MAC-based access control admits or denies wireless association based on the connecting device’s MAC address. In this authentication method wireless devices use their MAC address as the username and password. Follow the steps below to configure an SSID to require MAC based access control with RADIUS.
Note: To enable MAC-based access control without a RADIUS server, a Sign-on Splash page can be used in a similar fashion.
1. From Dashboard navigate to Configure > Access control.
2. Select MAC-based access control (no encryption) for Association requirements.
3. For Splash page choose None. Click through splash can be selected if desired.

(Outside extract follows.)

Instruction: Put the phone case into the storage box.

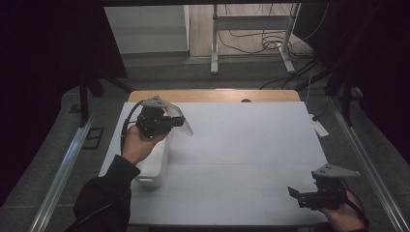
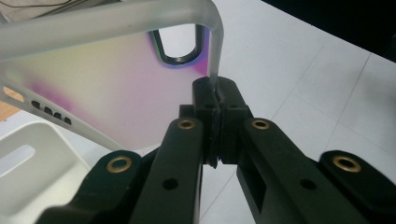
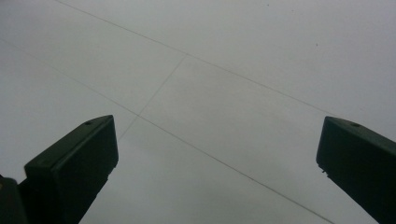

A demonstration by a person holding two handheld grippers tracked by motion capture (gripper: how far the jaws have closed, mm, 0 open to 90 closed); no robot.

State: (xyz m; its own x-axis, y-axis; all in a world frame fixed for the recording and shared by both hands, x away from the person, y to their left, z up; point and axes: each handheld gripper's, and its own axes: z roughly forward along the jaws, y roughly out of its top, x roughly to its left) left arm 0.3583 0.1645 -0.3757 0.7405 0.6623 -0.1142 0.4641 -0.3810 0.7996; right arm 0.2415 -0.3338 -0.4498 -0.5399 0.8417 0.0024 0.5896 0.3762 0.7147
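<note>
step: carry | left gripper (image 1: pixel 180 122) clamped on rim of phone case (image 1: pixel 181 121), held above white bin (image 1: pixel 153 164) at table (image 1: pixel 251 145) left | right gripper (image 1: pixel 295 192) wide, empty | next: likely lower case, release

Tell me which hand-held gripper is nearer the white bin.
Left. The left hand-held gripper hangs just above the white bin, clamped on a clear phone case. The right hand-held gripper is far across the table, open.

Black sleeve (image 1: pixel 104 200); black tool (image 1: pixel 155 121), brass rivets, grey plate.
</note>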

Select Cisco Identity Services Engine (ISE) Authentication if your setup uses the AVP Service Type - Call Check, otherwise the APs won't include it in their access-request packets.
4. For RADIUS server, click Add a server. Enter the RADIUS server IP address, listening port, and RADIUS shared secret to be used by your APs which are configured RADIUS clients on the server.

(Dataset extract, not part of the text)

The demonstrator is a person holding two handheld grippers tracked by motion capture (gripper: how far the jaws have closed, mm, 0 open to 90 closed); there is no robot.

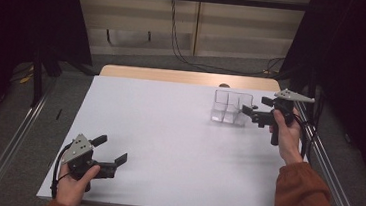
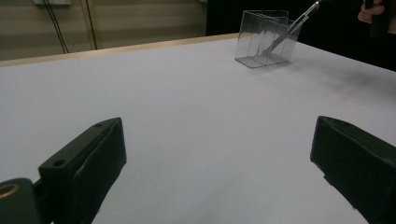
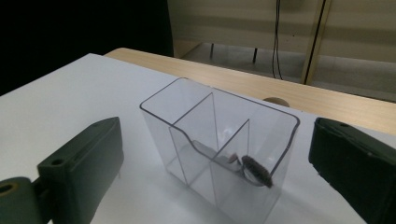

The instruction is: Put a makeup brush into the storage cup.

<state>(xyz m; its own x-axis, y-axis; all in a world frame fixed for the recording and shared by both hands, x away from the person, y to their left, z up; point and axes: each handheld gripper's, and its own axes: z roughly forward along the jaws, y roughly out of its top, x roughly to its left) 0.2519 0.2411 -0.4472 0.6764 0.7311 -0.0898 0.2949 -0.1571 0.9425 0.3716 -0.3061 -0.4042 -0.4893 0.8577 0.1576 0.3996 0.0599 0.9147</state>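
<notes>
Clear plastic organizer (image 1: 231,107) is what we're watching, standing upright on the far right part of the white tabletop (image 1: 167,142), close to its far edge where a wooden strip (image 1: 188,77) runs along the back. We can see thin walls dividing it into compartments. From the right gripper view, a metal utensil (image 3: 243,165) lies slanted inside one of the nearer compartments, its dark bristly-looking end low against the front wall; we can't tell exactly what kind of tool it is. From the left gripper view, its slim handle (image 2: 299,21) pokes up and out over the organizer's rim.

Right claw (image 1: 254,114) sits just beside the organizer, level with it and pointing at its side. Its jaws are spread wide, and we see nothing between them; the organizer stands a little ahead of the tips, not touched. The hand (image 1: 283,134) grips the handle from behind, an orange sleeve (image 1: 303,199) trailing back toward us.

Left claw (image 1: 111,151) rests low at the near left corner of the tabletop, well apart from the organizer. Its jaws are spread too, with bare white surface between them.
</notes>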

5. For Addressing and traffic choose Bridge mode in a VLAN environment. NAT mode could be used without VLANs if desired.
6. An SSID can bridge wireless devices onto different VLANs. A default SSID VLAN can be set using the VLAN tag drop down. Then by setting the RADIUS response it can override VLAN tag from VLAN override drop down. RADIUS accept messages containing a different VLAN tag will be able to override the default VLAN for the SSID.
7. Click Save changes.
MAB authentication fallback to Guest VLAN
This feature allows the use of a guest vlan for customers that do not complete authentication or when the RADIUS server is unreachable. A configuration where authenticated devices are desired to be on a designated VLAN and everything else, using the same SSID, would be placed in a Guest VLAN.
This configuration can be used with VLAN tagging or without it, meaning the authorized clients can be put in the designated VLAN by VLAN tagging option, or can use the untagged VLAN the AP is using (default behavior without using vlan tagging).
This feature is introduced from 27.2 and on
In order to configure this feature, a new option can be found on Wireless > Access Control, when MAC-based access control (no encryption) is selected, you will see the following option, where it can be selected "Use Guest VLAN/Don't use Guest VLAN":
Once selected, the option to fill the Guest VLAN information will be displayed where the VLAN ID can be input:
In an SSID using MAC authentication with a VLAN tagging of 10, using RADIUS Guest VLAN with a Guest VLAN of 1.
When a client completes the authentication, meaning the RADIUS server is reachable and it received "Access-Accept" as a result of the authorization process.
The client will be put into VLAN 10.
However, if the client is rejected or the RADIUS server is unreachable:
Then the client will be put into VLAN 1, which is designated as the Guest VLAN.